Peters-Golden: So, I’m curious. There’s obviously a lot of positive indicators, you’re looking at things that would suggest an upswing. What kind of indicators do you look for that might indicate risks, like indicators of a commodity price crash, for example?
Kirschner: Many risks will fall into the liquidity picture, and the profits world, too, if we’re forecasting a profits recession, which is clearly a negative. Which we are actually forecasting this year in most regions.
Peters-Golden: So there you go! I guess I’m curious, having just come from a talk on geopolitics, does the RBA model account for things like political vents, risks that would be extraneous?
Kirschner: We do not specifically incorporate geopolitical risks into our work. Again, we’re not event-driven, but that doesn’t mean we’re not paying attention to what’s going on [in] the global political stage. It’s very, very important. Geopolitical events can take many years to play out. But then, of course, you could have a war, but we’re not going to be able to forecast that. So that’s event-driven, and we’re going to see if something occurs, we’re going to see how it flows into the data in our indicators — and it will. And it’ll flow pretty quickly.

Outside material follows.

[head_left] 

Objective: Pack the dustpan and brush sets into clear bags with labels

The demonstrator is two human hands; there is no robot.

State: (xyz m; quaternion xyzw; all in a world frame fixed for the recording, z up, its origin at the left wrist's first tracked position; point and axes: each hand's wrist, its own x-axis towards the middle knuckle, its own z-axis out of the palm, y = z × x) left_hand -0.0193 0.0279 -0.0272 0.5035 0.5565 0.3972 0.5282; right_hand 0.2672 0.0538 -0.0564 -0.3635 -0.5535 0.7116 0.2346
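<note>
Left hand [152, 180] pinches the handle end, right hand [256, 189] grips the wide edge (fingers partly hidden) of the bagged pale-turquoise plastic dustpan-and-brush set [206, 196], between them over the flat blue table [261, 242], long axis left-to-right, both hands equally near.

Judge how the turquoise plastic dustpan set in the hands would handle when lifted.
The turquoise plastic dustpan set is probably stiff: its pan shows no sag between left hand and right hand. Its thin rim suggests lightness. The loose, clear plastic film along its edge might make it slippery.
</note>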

It’s not going to take that long — when COVID happened and the economy shut down, our indicators all turned pretty much instantly.
Peters-Golden: Is there anything about the RBA model that you would love people to understand a little more?
Kirschner: We try very, very hard to be agnostic and let the data tell us what’s going on and not prejudge. And I think that it’s very important to look at the longest histories that we can look at. It’s critical to look at many cycles and see where there are similarities and dissimilarities.
I think, for me, it comes back to the fact that investing needs to be disciplined. And it needs to be based on a clear understanding of those three pillars: profit, sentiment, and liquidity. Everyone may not look at them the way we look at them. Everybody’s got their own twist on it. But those are the three core pieces that give you investing knowledge. You need to pay attention to those and ignore the hype that’s out there that causes mispricings.